• Task to carry out
Word for word, repeat each of the records below.

• Extracted records
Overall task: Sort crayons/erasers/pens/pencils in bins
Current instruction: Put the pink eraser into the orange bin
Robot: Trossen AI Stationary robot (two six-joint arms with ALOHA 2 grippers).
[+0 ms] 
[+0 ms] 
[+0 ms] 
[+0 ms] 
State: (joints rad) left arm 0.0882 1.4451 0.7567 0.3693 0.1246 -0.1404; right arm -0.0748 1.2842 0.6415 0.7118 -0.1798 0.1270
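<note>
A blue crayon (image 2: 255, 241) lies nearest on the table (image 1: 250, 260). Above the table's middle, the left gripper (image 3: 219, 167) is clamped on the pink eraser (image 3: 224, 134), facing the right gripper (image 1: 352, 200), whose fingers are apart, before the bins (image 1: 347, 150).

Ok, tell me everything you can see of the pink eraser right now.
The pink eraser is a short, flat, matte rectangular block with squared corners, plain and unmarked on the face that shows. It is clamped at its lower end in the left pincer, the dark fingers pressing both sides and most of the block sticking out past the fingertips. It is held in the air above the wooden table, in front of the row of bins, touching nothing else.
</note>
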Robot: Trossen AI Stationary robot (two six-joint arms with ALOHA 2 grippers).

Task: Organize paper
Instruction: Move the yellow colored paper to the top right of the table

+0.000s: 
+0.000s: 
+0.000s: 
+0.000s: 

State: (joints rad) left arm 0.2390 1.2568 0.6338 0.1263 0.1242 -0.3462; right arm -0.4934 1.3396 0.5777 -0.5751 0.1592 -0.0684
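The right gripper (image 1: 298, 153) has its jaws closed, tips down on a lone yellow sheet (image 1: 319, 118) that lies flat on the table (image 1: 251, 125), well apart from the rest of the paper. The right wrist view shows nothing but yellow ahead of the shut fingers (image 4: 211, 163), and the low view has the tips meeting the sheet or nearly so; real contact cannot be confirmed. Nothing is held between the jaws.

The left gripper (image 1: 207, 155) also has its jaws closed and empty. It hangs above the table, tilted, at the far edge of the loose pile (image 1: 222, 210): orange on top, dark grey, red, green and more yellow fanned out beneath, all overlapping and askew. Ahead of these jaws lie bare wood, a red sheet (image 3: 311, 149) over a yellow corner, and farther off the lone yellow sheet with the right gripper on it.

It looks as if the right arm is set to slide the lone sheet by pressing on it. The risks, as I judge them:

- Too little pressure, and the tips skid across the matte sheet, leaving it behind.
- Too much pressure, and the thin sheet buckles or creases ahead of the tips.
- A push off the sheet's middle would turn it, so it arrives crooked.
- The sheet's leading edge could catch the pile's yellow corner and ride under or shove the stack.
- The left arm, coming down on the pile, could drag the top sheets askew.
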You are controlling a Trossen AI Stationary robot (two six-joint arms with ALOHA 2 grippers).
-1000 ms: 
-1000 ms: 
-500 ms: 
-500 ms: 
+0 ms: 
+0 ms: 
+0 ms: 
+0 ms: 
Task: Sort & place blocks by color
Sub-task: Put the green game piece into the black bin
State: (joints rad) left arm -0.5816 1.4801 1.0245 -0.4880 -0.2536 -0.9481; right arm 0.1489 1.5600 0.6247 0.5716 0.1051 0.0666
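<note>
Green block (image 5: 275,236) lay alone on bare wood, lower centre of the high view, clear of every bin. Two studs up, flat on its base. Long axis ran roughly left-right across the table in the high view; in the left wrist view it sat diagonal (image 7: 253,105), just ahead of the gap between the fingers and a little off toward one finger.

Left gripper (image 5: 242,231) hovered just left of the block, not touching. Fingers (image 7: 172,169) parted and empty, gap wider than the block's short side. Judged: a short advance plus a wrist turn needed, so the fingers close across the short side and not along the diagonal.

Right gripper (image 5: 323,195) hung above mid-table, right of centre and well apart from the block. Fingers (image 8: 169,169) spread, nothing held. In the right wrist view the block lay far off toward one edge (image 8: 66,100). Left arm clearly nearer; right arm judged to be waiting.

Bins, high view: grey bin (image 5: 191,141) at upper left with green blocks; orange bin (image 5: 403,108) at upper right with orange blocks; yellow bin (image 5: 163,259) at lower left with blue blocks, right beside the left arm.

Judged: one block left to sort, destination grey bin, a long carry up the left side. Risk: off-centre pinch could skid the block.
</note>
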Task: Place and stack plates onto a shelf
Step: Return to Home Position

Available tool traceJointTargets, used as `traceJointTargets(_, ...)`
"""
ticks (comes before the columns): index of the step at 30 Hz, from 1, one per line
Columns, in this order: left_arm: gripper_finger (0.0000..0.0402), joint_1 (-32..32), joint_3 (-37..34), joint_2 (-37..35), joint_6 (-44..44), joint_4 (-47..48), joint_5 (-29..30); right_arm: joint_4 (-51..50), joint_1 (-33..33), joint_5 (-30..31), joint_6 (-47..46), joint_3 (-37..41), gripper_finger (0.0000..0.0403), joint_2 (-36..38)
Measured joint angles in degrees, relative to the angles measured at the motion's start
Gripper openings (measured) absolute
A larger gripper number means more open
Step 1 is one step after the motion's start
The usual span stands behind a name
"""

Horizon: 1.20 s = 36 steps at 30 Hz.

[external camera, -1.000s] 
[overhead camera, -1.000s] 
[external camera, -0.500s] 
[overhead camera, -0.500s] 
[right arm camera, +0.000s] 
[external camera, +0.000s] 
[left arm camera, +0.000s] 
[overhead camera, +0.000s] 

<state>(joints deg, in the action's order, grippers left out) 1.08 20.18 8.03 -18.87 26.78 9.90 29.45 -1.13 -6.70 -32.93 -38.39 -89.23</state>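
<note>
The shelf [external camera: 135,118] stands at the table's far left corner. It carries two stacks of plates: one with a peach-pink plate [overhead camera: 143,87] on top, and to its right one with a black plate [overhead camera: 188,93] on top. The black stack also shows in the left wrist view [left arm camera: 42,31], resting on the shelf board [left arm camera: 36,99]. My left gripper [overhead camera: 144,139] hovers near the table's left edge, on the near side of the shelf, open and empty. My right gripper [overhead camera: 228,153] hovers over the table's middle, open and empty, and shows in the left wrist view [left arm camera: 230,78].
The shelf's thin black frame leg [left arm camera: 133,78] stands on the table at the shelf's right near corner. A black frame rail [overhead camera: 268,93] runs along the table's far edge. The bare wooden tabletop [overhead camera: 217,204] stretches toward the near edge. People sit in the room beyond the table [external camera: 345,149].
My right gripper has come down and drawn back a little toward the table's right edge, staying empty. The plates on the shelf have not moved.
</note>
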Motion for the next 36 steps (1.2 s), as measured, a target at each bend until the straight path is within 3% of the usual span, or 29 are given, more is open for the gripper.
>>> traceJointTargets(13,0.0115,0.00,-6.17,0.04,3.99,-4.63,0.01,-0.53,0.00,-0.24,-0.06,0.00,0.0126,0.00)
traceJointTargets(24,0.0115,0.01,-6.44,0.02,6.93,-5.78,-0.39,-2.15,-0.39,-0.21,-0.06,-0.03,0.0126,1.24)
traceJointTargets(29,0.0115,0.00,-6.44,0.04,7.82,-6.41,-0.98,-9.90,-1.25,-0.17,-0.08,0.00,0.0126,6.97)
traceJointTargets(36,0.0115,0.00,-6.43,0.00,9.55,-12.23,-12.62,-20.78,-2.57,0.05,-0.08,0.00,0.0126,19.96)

• Output of the exercise
Overall task: Sort crayons/erasers/pens/pencils in bins
Current instruction: Put the pink eraser into the orange bin
Robot: Trossen AI Stationary robot (two six-joint arms with ALOHA 2 grippers).
[+0 ms] 
[+0 ms] 
[+0 ms] 
[+0 ms] 
State: (joints rad) left arm 0.0882 1.4451 0.7567 0.3693 0.1246 -0.1404; right arm -0.0748 1.2842 0.6415 0.7118 -0.1798 0.1270
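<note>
A blue crayon (image 2: 255, 241) lies nearest on the table (image 1: 250, 260). Above the table's middle, the left gripper (image 3: 219, 167) is clamped on the pink eraser (image 3: 224, 134), facing the right gripper (image 1: 352, 200), whose fingers are apart, before the bins (image 1: 347, 150).

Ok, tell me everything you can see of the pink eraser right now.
The pink eraser is a short, flat, matte rectangular block with squared corners, plain and unmarked on the face that shows. It is clamped at its lower end in the left pincer, the dark fingers pressing both sides and most of the block sticking out past the fingertips. It is held in the air above the wooden table, in front of the row of bins, touching nothing else.
</note>
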Robot: Trossen AI Stationary robot (two six-joint arms with ALOHA 2 grippers).

Task: Organize paper
Instruction: Move the yellow colored paper to the top right of the table

+0.000s: 
+0.000s: 
+0.000s: 
+0.000s: 

State: (joints rad) left arm 0.2390 1.2568 0.6338 0.1263 0.1242 -0.3462; right arm -0.4934 1.3396 0.5777 -0.5751 0.1592 -0.0684
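The right gripper (image 1: 298, 153) has its jaws closed, tips down on a lone yellow sheet (image 1: 319, 118) that lies flat on the table (image 1: 251, 125), well apart from the rest of the paper. The right wrist view shows nothing but yellow ahead of the shut fingers (image 4: 211, 163), and the low view has the tips meeting the sheet or nearly so; real contact cannot be confirmed. Nothing is held between the jaws.

The left gripper (image 1: 207, 155) also has its jaws closed and empty. It hangs above the table, tilted, at the far edge of the loose pile (image 1: 222, 210): orange on top, dark grey, red, green and more yellow fanned out beneath, all overlapping and askew. Ahead of these jaws lie bare wood, a red sheet (image 3: 311, 149) over a yellow corner, and farther off the lone yellow sheet with the right gripper on it.

It looks as if the right arm is set to slide the lone sheet by pressing on it. The risks, as I judge them:

- Too little pressure, and the tips skid across the matte sheet, leaving it behind.
- Too much pressure, and the thin sheet buckles or creases ahead of the tips.
- A push off the sheet's middle would turn it, so it arrives crooked.
- The sheet's leading edge could catch the pile's yellow corner and ride under or shove the stack.
- The left arm, coming down on the pile, could drag the top sheets askew.
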You are controlling a Trossen AI Stationary robot (two six-joint arms with ALOHA 2 grippers).
-1000 ms: 
-1000 ms: 
-500 ms: 
-500 ms: 
+0 ms: 
+0 ms: 
+0 ms: 
+0 ms: 
Task: Sort & place blocks by color
Sub-task: Put the green game piece into the black bin
State: (joints rad) left arm -0.5816 1.4801 1.0245 -0.4880 -0.2536 -0.9481; right arm 0.1489 1.5600 0.6247 0.5716 0.1051 0.0666
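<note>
Green block (image 5: 275,236) lay alone on bare wood, lower centre of the high view, clear of every bin. Two studs up, flat on its base. Long axis ran roughly left-right across the table in the high view; in the left wrist view it sat diagonal (image 7: 253,105), just ahead of the gap between the fingers and a little off toward one finger.

Left gripper (image 5: 242,231) hovered just left of the block, not touching. Fingers (image 7: 172,169) parted and empty, gap wider than the block's short side. Judged: a short advance plus a wrist turn needed, so the fingers close across the short side and not along the diagonal.

Right gripper (image 5: 323,195) hung above mid-table, right of centre and well apart from the block. Fingers (image 8: 169,169) spread, nothing held. In the right wrist view the block lay far off toward one edge (image 8: 66,100). Left arm clearly nearer; right arm judged to be waiting.

Bins, high view: grey bin (image 5: 191,141) at upper left with green blocks; orange bin (image 5: 403,108) at upper right with orange blocks; yellow bin (image 5: 163,259) at lower left with blue blocks, right beside the left arm.

Judged: one block left to sort, destination grey bin, a long carry up the left side. Risk: off-centre pinch could skid the block.
</note>
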Task: Place and stack plates onto a shelf
Step: Return to Home Position

Available tool traceJointTargets, used as `traceJointTargets(_, ...)`
"""
ticks (comes before the columns): index of the step at 30 Hz, from 1, one per line
Columns, in this order: left_arm: gripper_finger (0.0000..0.0402), joint_1 (-32..32), joint_3 (-37..34), joint_2 (-37..35), joint_6 (-44..44), joint_4 (-47..48), joint_5 (-29..30); right_arm: joint_4 (-51..50), joint_1 (-33..33), joint_5 (-30..31), joint_6 (-47..46), joint_3 (-37..41), gripper_finger (0.0000..0.0403), joint_2 (-36..38)
Measured joint angles in degrees, relative to the angles measured at the motion's start
Gripper openings (measured) absolute
A larger gripper number means more open
Step 1 is one step after the motion's start
The usual span stands behind a name
"""

Horizon: 1.20 s = 36 steps at 30 Hz.

[external camera, -1.000s] 
[overhead camera, -1.000s] 
[external camera, -0.500s] 
[overhead camera, -0.500s] 
[right arm camera, +0.000s] 
[external camera, +0.000s] 
[left arm camera, +0.000s] 
[overhead camera, +0.000s] 

<state>(joints deg, in the action's order, grippers left out) 1.08 20.18 8.03 -18.87 26.78 9.90 29.45 -1.13 -6.70 -32.93 -38.39 -89.23</state>
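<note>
The shelf [external camera: 135,118] stands at the table's far left corner. It carries two stacks of plates: one with a peach-pink plate [overhead camera: 143,87] on top, and to its right one with a black plate [overhead camera: 188,93] on top. The black stack also shows in the left wrist view [left arm camera: 42,31], resting on the shelf board [left arm camera: 36,99]. My left gripper [overhead camera: 144,139] hovers near the table's left edge, on the near side of the shelf, open and empty. My right gripper [overhead camera: 228,153] hovers over the table's middle, open and empty, and shows in the left wrist view [left arm camera: 230,78].
The shelf's thin black frame leg [left arm camera: 133,78] stands on the table at the shelf's right near corner. A black frame rail [overhead camera: 268,93] runs along the table's far edge. The bare wooden tabletop [overhead camera: 217,204] stretches toward the near edge. People sit in the room beyond the table [external camera: 345,149].
My right gripper has come down and drawn back a little toward the table's right edge, staying empty. The plates on the shelf have not moved.
</note>
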Motion for the next 36 steps (1.2 s), as measured, a target at each bend until the straight path is within 3% of the usual span, or 29 are given, more is open for the gripper.
>>> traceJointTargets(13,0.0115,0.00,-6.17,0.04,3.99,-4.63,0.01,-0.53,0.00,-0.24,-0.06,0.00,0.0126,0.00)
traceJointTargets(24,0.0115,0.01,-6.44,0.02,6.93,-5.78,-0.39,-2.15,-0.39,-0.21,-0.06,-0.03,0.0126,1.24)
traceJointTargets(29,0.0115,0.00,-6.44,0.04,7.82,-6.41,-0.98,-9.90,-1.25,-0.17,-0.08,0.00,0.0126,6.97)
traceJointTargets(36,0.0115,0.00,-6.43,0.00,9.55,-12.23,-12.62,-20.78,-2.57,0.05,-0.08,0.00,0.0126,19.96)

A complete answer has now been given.